I adopted my girl from an animal shelter as a 4 mt old puppy. I had the papers her owner surrendered with her but lost them in a move. Can anyone tell me anything about her lines? The original owners got her from a breeder in the western ny area. Adila is just over a year now in age.


----------



## Jax08 (Feb 13, 2009)

Why don't you call the animal shelter and see if they have a copy of her records? Maybe you can get the original owners names.


----------



## Fodder (Oct 21, 2007)

she appears pretty fine boned, so my novice opinion would lean toward american lines.

she's a gorgeous dog however, with a substantial head for a female and nice coloring.

nice score!
any info as to why she was turned in?


----------



## SunCzarina (Nov 24, 2000)

Pretty little girl - my female was willowy like that when she was young. Took her YEARS to fill out.


----------



## alexbakerrr (Aug 17, 2009)

The shelter wont give out any personal information about previous owners and they didnt keep any record of the paperwork (Aside from medical) that she was turned in with. The only thing they said was the girl who owned her never asked her landlord and I guess adila had bad seperation anxiety. Landlord found out, dog got canned. I think she was in college too...

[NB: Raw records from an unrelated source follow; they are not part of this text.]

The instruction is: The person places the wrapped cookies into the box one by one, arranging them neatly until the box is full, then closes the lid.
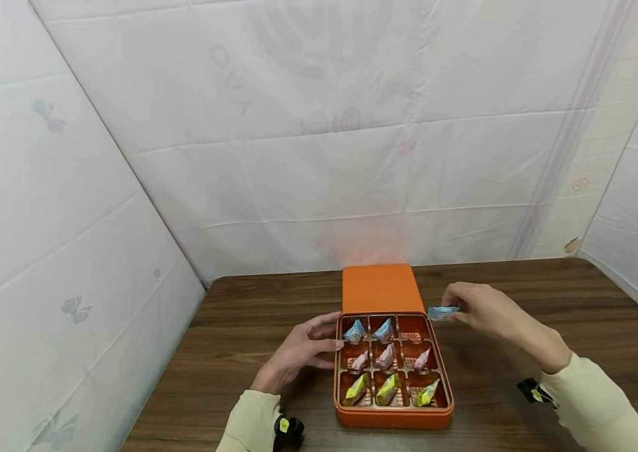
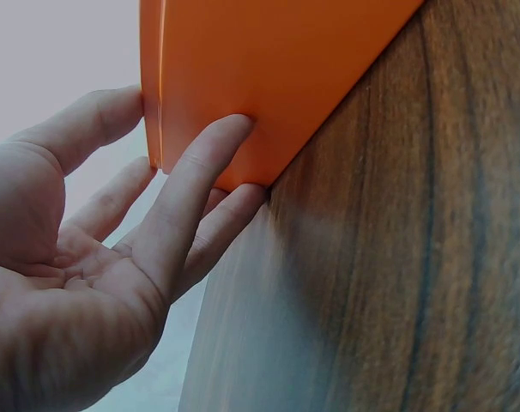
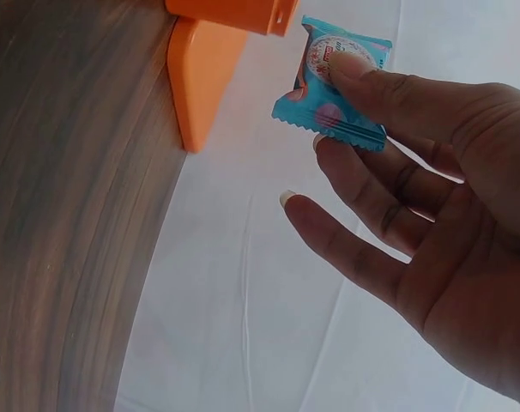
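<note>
Head view takes in white sheeting draped on three sides of a dark wooden table, which fills the lower part of the scene. On the table, toward six o'clock, sits an orange box with nine compartments in three rows, and its orange lid lies flat just beyond it at twelve o'clock, touching the box's far edge. Two blue wrapped candies lie in the far row (its right-hand cell holds no sweet), three pink candies fill the middle row, and three yellow candies fill the near row. At nine o'clock of the box, the left hand rests against its left wall; the left wrist view shows the fingers straight and slightly spread, their tips pressing the orange side with nothing gripped. At about two o'clock of the box, the right hand hovers just beside the far right corner, above the table. It pinches a blue candy between thumb and forefinger, and the right wrist view shows the thumb tip lying on the wrapper while the other fingers hang loose and apart below it. Both sleeves are pale cream.
</note>
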A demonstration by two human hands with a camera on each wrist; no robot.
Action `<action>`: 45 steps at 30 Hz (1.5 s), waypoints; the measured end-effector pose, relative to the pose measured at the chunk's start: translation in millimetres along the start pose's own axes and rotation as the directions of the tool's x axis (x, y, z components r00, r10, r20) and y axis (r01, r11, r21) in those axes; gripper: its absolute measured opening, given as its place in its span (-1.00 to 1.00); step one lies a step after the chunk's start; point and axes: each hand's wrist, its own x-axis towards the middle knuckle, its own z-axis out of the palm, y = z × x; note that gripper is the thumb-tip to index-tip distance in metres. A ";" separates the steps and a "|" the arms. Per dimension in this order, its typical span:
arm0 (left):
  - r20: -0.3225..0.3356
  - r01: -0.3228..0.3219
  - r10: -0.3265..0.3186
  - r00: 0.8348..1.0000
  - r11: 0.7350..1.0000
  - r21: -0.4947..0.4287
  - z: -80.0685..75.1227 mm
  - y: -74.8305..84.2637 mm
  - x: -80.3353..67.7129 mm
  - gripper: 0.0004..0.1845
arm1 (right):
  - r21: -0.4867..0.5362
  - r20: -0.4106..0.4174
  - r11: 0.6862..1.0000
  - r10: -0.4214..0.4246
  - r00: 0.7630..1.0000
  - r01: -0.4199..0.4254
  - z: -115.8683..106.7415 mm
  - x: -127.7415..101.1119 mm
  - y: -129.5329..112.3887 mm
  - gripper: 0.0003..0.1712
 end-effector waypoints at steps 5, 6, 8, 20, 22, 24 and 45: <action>-0.006 0.006 -0.006 1.000 1.000 0.005 -0.2 -0.6 0.2 -0.28 | 0.008 -0.003 1.000 -0.017 1.000 0.017 2.1 4.7 -5.2 -0.63; -0.006 0.007 -0.007 1.000 1.000 0.005 -0.2 -0.6 0.2 -0.28 | 0.013 -0.005 1.000 -0.023 1.000 0.023 2.9 5.6 -6.4 -0.63; -0.006 0.007 -0.007 1.000 1.000 0.004 -0.3 -0.9 0.1 -0.28 | 0.024 -0.008 0.999 -0.041 0.999 0.041 5.0 7.7 -8.8 -0.63; -0.005 -0.001 0.001 1.000 1.000 0.002 0.0 -0.4 0.3 -0.27 | 0.033 -0.021 0.991 -0.129 0.991 0.129 16.0 18.8 -17.1 -0.67; -0.006 -0.001 0.001 1.000 1.000 0.003 0.0 -0.5 0.2 -0.28 | 0.030 -0.024 0.990 -0.140 0.990 0.140 17.8 20.1 -18.5 -0.66; -0.007 -0.002 0.002 1.000 1.000 0.003 0.0 -0.5 0.1 -0.28 | 0.031 -0.025 0.987 -0.154 0.988 0.155 19.4 21.0 -19.4 -0.65; -0.009 0.004 -0.004 1.000 1.000 -0.007 0.3 -0.5 -0.3 -0.28 | 0.120 0.048 0.976 -0.186 0.981 0.180 30.9 19.2 -16.8 -0.70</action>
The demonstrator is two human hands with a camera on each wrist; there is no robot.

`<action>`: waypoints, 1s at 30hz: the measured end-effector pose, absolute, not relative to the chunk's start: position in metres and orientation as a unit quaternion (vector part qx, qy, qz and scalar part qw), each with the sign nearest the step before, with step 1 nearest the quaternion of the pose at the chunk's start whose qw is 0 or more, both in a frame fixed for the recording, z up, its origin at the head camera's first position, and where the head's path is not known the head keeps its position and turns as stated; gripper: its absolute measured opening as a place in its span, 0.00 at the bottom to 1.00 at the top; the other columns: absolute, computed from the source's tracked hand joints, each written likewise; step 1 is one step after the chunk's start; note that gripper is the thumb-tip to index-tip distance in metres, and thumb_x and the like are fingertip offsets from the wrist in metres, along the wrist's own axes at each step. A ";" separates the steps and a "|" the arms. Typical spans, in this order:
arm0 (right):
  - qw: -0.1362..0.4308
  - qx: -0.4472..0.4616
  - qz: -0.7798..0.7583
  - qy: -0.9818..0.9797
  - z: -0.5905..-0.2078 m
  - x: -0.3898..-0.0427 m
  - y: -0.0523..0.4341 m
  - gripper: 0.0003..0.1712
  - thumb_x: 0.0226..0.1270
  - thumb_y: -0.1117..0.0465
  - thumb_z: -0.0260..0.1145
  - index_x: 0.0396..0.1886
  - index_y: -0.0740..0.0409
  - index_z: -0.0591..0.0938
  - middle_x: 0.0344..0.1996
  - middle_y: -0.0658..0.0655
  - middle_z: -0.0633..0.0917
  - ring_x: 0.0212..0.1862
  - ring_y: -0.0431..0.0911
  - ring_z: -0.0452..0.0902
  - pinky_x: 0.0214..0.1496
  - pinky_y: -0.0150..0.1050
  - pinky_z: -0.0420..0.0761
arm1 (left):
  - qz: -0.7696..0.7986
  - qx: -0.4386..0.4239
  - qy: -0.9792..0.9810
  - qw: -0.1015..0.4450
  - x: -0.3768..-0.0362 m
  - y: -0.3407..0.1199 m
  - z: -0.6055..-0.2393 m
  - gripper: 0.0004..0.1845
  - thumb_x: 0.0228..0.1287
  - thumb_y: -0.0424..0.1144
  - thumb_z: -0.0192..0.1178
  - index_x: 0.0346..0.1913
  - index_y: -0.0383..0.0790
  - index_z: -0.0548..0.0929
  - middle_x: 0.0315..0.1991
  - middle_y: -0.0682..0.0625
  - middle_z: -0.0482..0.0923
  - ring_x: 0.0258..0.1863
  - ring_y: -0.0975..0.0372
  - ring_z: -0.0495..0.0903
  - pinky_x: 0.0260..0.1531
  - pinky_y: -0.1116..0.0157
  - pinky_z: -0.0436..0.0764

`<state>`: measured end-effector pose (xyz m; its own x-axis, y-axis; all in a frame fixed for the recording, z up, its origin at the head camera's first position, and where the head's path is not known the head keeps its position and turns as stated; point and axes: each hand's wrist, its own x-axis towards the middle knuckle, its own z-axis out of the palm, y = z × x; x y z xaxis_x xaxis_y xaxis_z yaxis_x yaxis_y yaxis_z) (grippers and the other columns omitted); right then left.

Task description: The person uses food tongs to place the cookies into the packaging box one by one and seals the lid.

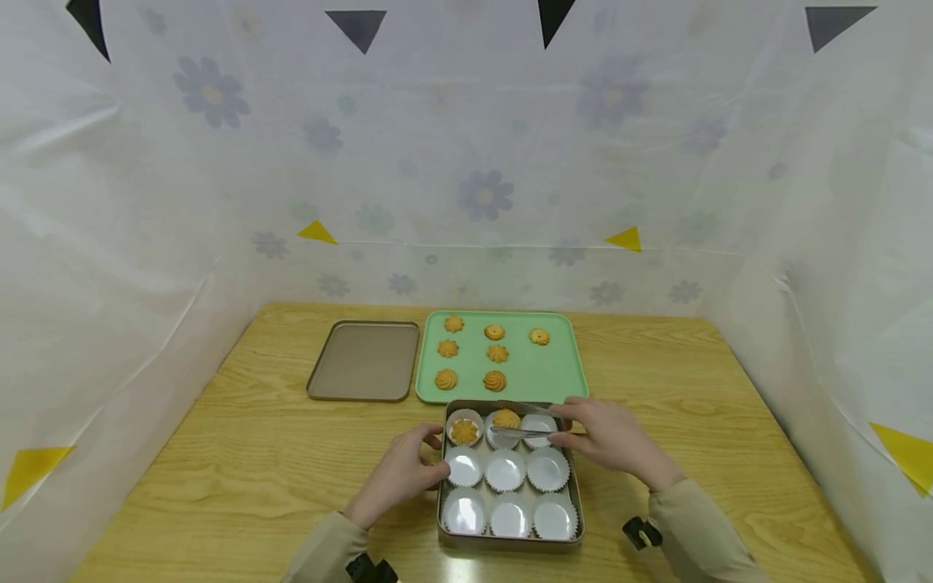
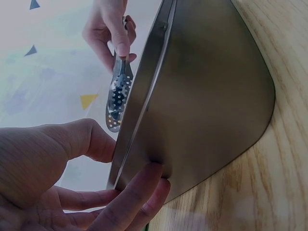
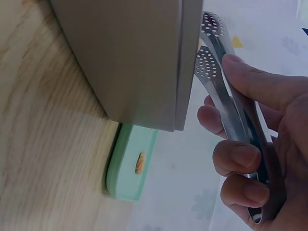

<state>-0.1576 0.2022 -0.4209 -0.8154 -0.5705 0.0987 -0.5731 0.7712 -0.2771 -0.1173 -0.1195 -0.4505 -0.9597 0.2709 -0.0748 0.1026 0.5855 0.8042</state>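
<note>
Your right hand [image 1: 612, 433] gripped the tongs [image 3: 222, 98] pointing left, a cookie [image 1: 506, 418] between their tips at the far-middle cup [image 1: 503, 443].

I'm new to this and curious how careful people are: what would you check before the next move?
1. Tin steadied: ok, the left hand touches its side.
2. Tongs held: ok, in the right hand.
3. Cookie at the back-middle paper cup: ok, between the tongs' tips.
4. That cookie fully seated: cannot tell.
5. Free cups: ok, seven hold no cookie.
6. Green tray cleared: not ok, seven cookies lie there.
</note>
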 end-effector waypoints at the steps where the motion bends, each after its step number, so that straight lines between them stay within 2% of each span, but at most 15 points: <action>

It seems like the older she gets, the more filled out she appears. When she was younger, she was AWKWARD. haha. Another thing, is that shes really thin. She is a really picky eater and since shes always on the move, she never gains weight. She has the body of a greyhound because shes so lean. Been to the vet, each time they say she doesnt have worms and that shepherds are just finicky eaters. People think i dont feed her enough. My wallet says differently. I've tried adding beef, chicken; something with substantial calories, but it all just seems to give her an upset stomach.


6 months









3 or 4 months


----------



## rgrim84 (May 8, 2009)

IDK, but she's a great looking dog! =)


----------



## jaggirl47 (Jul 18, 2009)

As far as her registration, if she is AKC, you can do a search on their website by her registered name. It's I think $15 for her downloadable pedigree.


----------



## elisabeth_00117 (May 17, 2009)

She is beautiful!

I can't help with your question but she is a beautiful dog!

Adorable doesn't cut it!

Have you tried raw? This may intice her to eat, it did with my guy.


----------



## khawk (Dec 26, 2008)

Just a suggestion--you might try having your vet test her for enzyme pancreatic insufficiency. I have a friend with a dog of Schutzhund lines who fits the profile you describe to a T, and she has EPI. Profile: thin/lean, picky eater, frequent stomach upsets, does not respond to raw diet positively, highly adrenalized 'always on the move', etc. As this dog grew older, she developed agression issues with other dogs as well. Unfortunately, she was 5 years old before she was diagnosed (she had to come within an eyelash of dying) and I feel that had she been diagnosed earlier, when the condition was not so far advanced, both her agression issues and general training issues might have been avoided, or at least minimized. And, even more important, her health might not have suffered so drastically. As I understand it, EPI is treated by replacing the digestive enzymes the pancreas no longer produces, aiding the digestive process. These enzymes are given to the dog with a small amount of food, the dog is allowed to rest and absorb the enzymes for a period of time, and then the rest of the food is given. Guidelines for the type of food, including fat issues, should be followed. Other pancreatic issues should probably also be explored, such as pancreatitis. Good luck, khawk


----------



## GSDTrain (Apr 21, 2008)

sent you a PM


----------



## headtripparade (May 9, 2009)

She's gorgeous! Looks almost indentical to my boy. About how much does she weigh, if you don't mind me asking?


----------



## zyppi (Jun 2, 2006)

Try a fish based food.

If you can get Orijen 6 Fresh Fish, try it. It's expensive and hard to come by ( have to have it shipped to me) but it's made a huge difference in my female who was on Vitamin B shots etc.. for food issues.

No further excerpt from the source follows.